Professional wrestling tag team

The Ascension were a professional wrestling tag team consisting of Konnor and Viktor. They are best known for their tenure in WWE.

The Ascension was formerly a stable from 2011 to 2012. The Ascension originally started out in Florida Championship Wrestling as a stable consisting of Conor O'Brian, Kenneth Cameron, Ricardo Rodriguez, Tito Colon and Raquel Diaz. After several membership changes, Conor O'Brian and Rick Victor (their respective ring names were also shortened to Konnor and Viktor), then became established as a tag-team in NXT. Their 364-day NXT Tag Team Championship reign is currently the longest in the history of the title. In December 2019, the duo were released from WWE after months of inactivity.

== History ==
===WWE (2011–2019)===
==== First incarnation (2011–2012) ====
At Florida Championship Wrestling's August 28, 2011 event, Ricardo Rodriguez announced the formation of a stable called The Ascension, with members including Kenneth Cameron, Conor O'Brian, Tito Colon, and Raquel Diaz. The first match to include all members in some capacity came on September 1, 2011, and saw Cameron, Colon and O’Brian, accompanied by Diaz, defeating CJ Parker, Donny Marlow, and Johnny Curtis. On September 30, Cameron and Colon had a shot at the Florida Tag Team Championship but lost to then champions CJ Parker and Donny Marlow.
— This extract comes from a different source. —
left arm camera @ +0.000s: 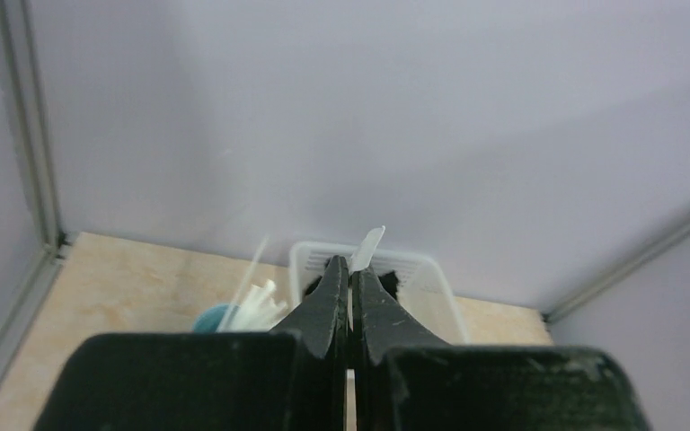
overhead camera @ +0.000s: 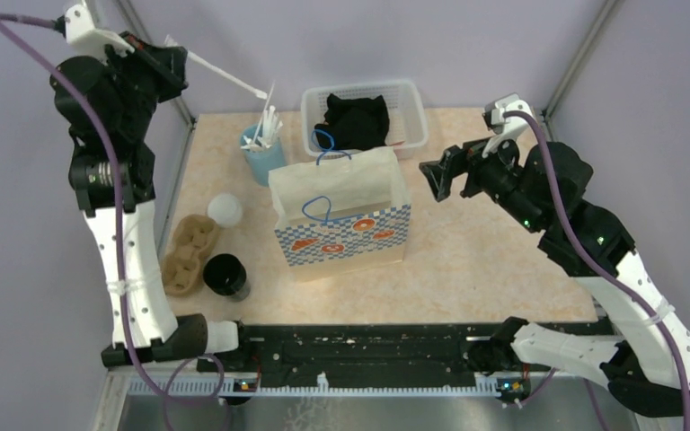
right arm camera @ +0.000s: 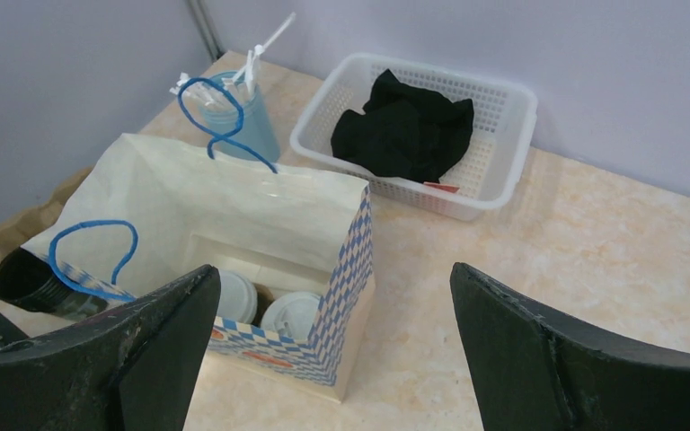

In October, The Ascension was no longer associated with Rodriguez, as video packages promoting The Ascension with new darker characters only featured the other four Ascension members without Rodriguez. By the end of November, The Ascension had all but disbanded, as O'Brian fell to injury and Colon was called up to WWE main roster to team with his cousin Primo, meanwhile Diaz became Queen of FCW and distanced herself from the stable. This left Cameron as the sole survivor of The Ascension and he continued to use The Ascension gimmick during his appearances. However the disintegration of the group would prove to be beneficial for Cameron as he would go on a three-month singles winning streak, beating the likes of Jiro and Calvin Raines until he finally lost to Colin Cassady on February 23, 2012.

On March 15, 2012 Cameron was accompanied to the ring by the returning Conor O'Brian in his match against Byron Saxton, the match ended in disqualification when O'Brian interfered. Cameron and O'Brian began wrestling as a tag team using the name of The Ascension, with their first tag team match together coming on March 23 when the two defeated Jason Jordan and Xavier Woods. The Ascension suffered their first loss when the pair lost to the Florida Tag Team Champions Corey Graves and Jake Carter in a title bout. After this loss, the Ascension would go on another winning streak including winning a fatal four-way elimination against the teams of Adam Mercer and Chad Baxter, Jason Jordan and Mike Dalton, and Brad Maddox and Rick Victor.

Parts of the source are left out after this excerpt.